Thirdly, if you are using RainStor in HDFS then you can choose what data you want to flatten. So, because RainStor understands SQL, you can store relevant data in tabular format if you want to and you can flatten other data where that is not relevant. And, of course, the SQL supported by RainStor means that you can do functions like joins, which would not otherwise be possible. It is also worth noting that RainStor files are treated as first-class objects within the context of Hadoop and MapReduce, so there is no need to change existing scripts (in Pig, say) only to change a single parameter that points the query to RainStor partitions.

Finally, it is worth commenting on query performance. RainStor uses what are known as Bloom filters (named for the inventor Burton H. Bloom) which are space-efficient probabilistic data structures that are used to test whether an element is a member of a set. False positives are possible, but false negatives are not. Put simply, these filters tell the system where the data is not (rather like a Netezza ZoneMap) so that the software looks for the data it needs only within relevant data blocks. The advantage of using these Bloom filters (which, technically, are based on bit vectors) is that they greatly increase performance and, at the same time, they require much less management and overhead than indexes. Note that filters, like the data, are compressed. The upshot of all of this is that you get much better performance that you would when using HDFS on its own. Of course, you will get improved performance from simply having better compression but the use of Bloom filters takes this a significant step further.

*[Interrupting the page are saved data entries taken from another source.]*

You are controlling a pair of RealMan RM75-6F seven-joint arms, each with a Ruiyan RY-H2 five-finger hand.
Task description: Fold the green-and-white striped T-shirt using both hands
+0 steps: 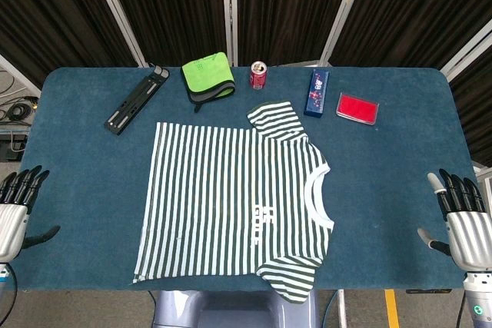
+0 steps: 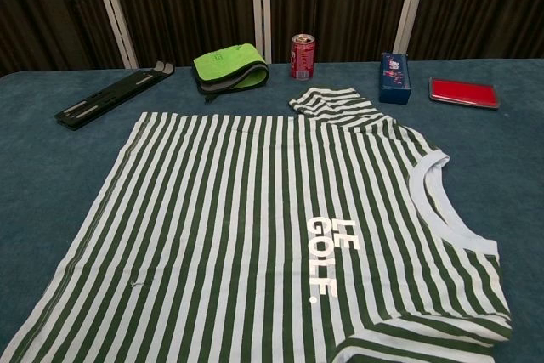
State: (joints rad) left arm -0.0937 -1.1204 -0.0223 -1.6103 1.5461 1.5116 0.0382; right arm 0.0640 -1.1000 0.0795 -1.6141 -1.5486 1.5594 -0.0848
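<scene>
Left hand: fingers held straight and close together, thumb stuck out to the side, nothing in them. It sits at the table's edge, well apart from the T-shirt, off the hem side. Right hand: same posture, fingers extended and a little apart, thumb out, holding nothing, well apart from the shirt on its collar side. Neither hand shows in the chest view. The green-and-white striped shirt lies spread flat on the blue table, front up, printed lettering visible, hem toward the left hand and white collar toward the right. The far sleeve is turned in slightly at its end; the near sleeve hangs close to the table's front edge. Apart from that turned sleeve end, no fold in body or sleeves shows, so I judge the task not begun: every fold is left to make, and both hands have first to reach the cloth. Beyond the shirt, along the far side of the table: a black bar-shaped tool off the hem corner, a bright green folded cloth, a red can just past the far sleeve, a dark blue box, and a flat red case farthest toward the collar side.
</scene>
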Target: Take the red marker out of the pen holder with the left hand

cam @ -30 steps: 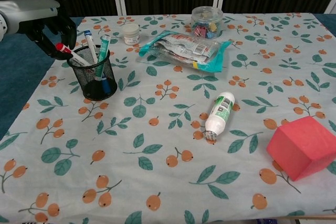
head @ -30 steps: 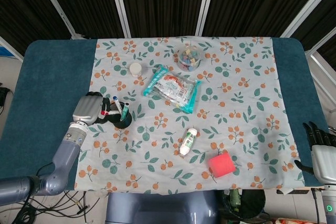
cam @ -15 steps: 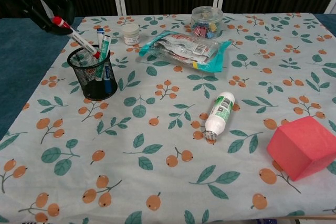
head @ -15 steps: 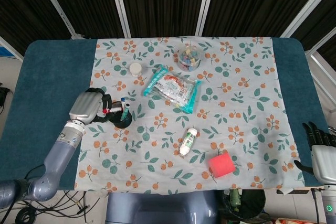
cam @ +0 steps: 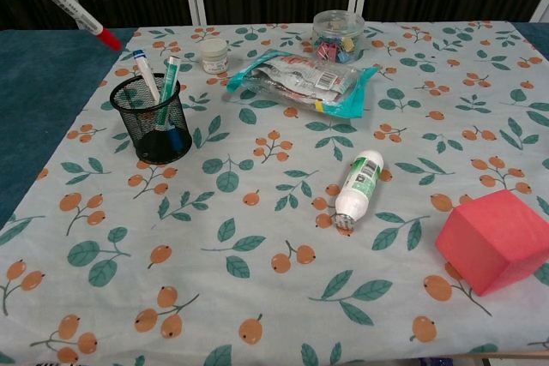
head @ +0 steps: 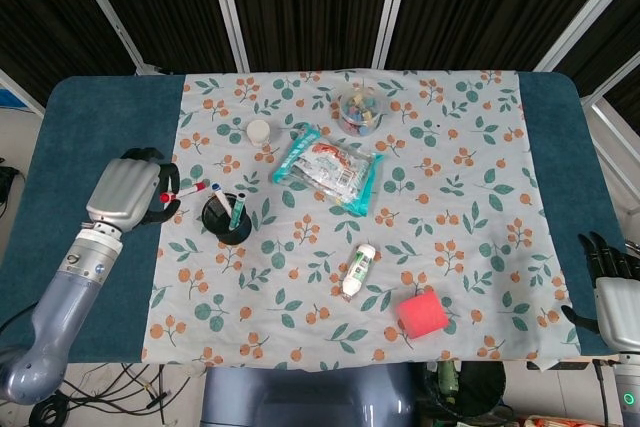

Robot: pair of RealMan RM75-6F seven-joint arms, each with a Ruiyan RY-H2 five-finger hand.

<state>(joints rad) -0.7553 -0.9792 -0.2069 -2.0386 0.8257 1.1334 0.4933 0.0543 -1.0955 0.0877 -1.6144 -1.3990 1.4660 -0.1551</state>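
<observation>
My left hand (head: 128,191) grips the red marker (head: 185,191), which hangs in the air to the left of the black mesh pen holder (head: 227,219), clear of its rim. The chest view shows the red marker (cam: 70,8) tilted at the top left, above the pen holder (cam: 154,122); only a dark edge of the hand shows there. Two other markers, blue-capped (cam: 143,71) and green-capped (cam: 170,75), stand in the holder. My right hand (head: 606,265) rests off the table's right edge, fingers apart, holding nothing.
On the floral cloth (head: 300,277) lie a snack packet (head: 328,168), a small white jar (head: 258,131), a clear tub of clips (head: 359,111), a white bottle on its side (head: 358,269) and a red cube (head: 422,314).
My left hand has lifted the red marker up and to the left, out of the pen holder. The holder stands where it was. The right hand has not moved.
</observation>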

This is an impressive list of features – (much) less disk, more capability and better performance – what’s not to like? Perhaps the most obvious thing is that you might want to be able to combine MapReduce and SQL within a single query but I understand that this is on the company’s roadmap. It might also make sense for RainStor to implement support for IBM’s GPFS as well as HDFS. The only other point worth making is that RainStor offers an “append only” data store. That is, you cannot update records. This is necessary for compliance reasons in the company’s current markets. For many Hadoop implementations this will not be an issue (event data is not typically updated) although there may be additional housekeeping: removal of previous data and writing of new data, rather than just updating. It is also possible to conceive of environments where you might genuinely want to update data, in which case the data will need to be stored outside of RainStor. Leaving these considerations aside, RainStor looks like a very competitive option for supporting Hadoop.